*Try it*
Carry none of the pictures over; write out the complete data exactly.

*Data block*
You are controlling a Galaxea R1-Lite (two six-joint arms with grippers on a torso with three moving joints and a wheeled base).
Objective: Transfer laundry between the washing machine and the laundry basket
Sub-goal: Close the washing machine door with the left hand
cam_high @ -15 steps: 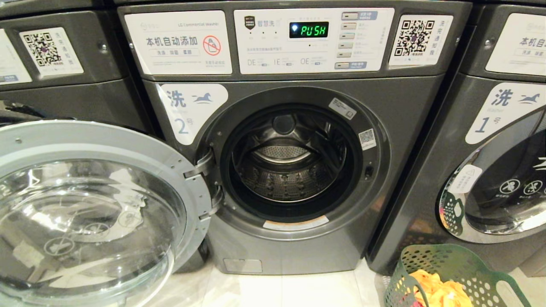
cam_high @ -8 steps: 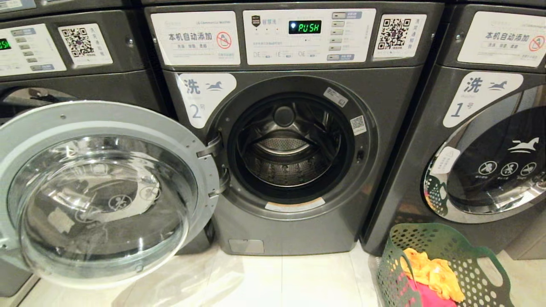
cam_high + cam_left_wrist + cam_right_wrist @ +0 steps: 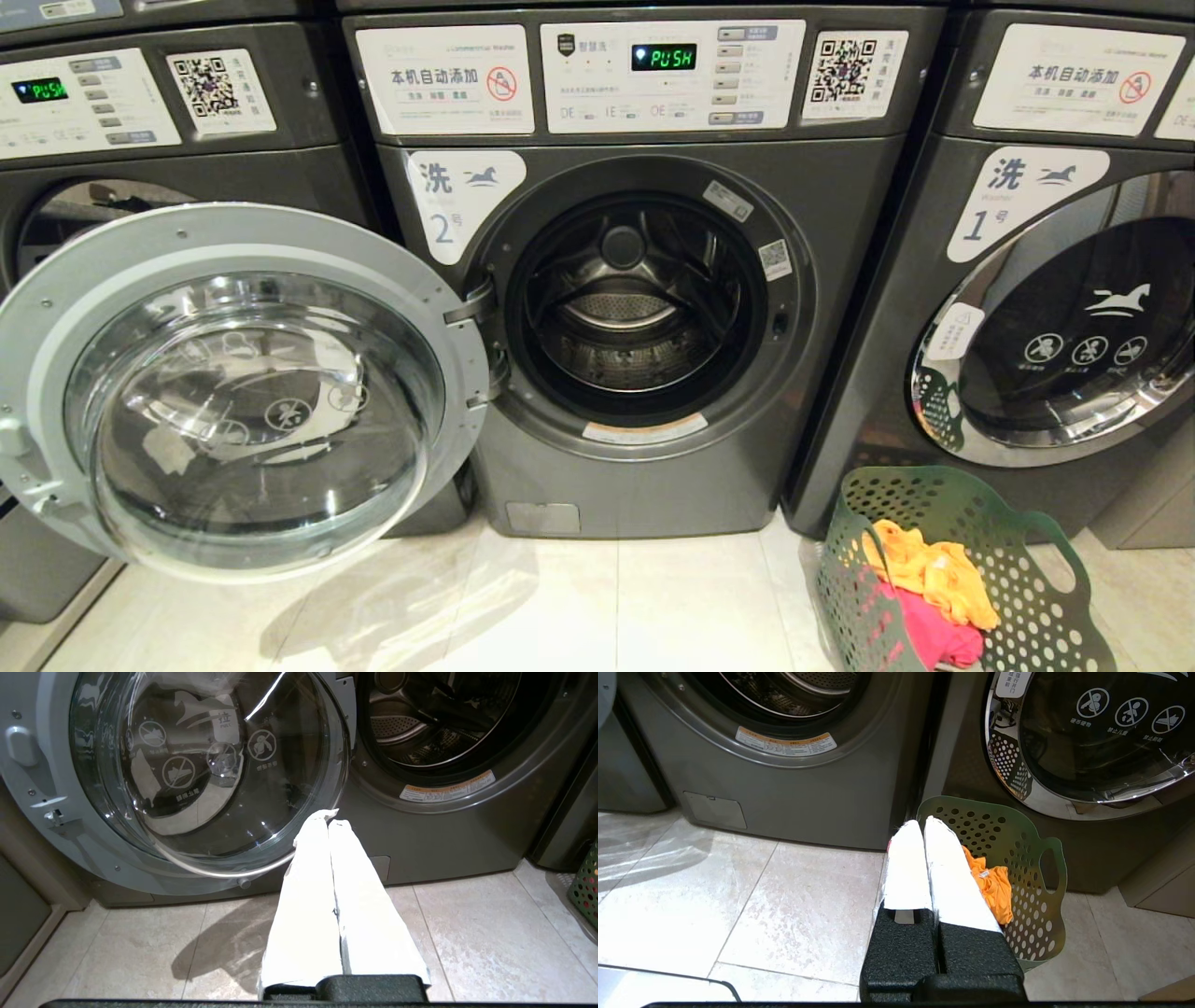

*Answer for this exercise*
You are controlling a Galaxea R1-Lite (two six-joint arms with grippers on a torso with three moving joints and a wheeled base).
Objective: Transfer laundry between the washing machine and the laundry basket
Sub-goal: Close the washing machine door with the left hand
cam_high @ -15 steps: 
cam_high @ -8 steps: 
cam_high + cam_left_wrist + cam_right_wrist @ +0 steps: 

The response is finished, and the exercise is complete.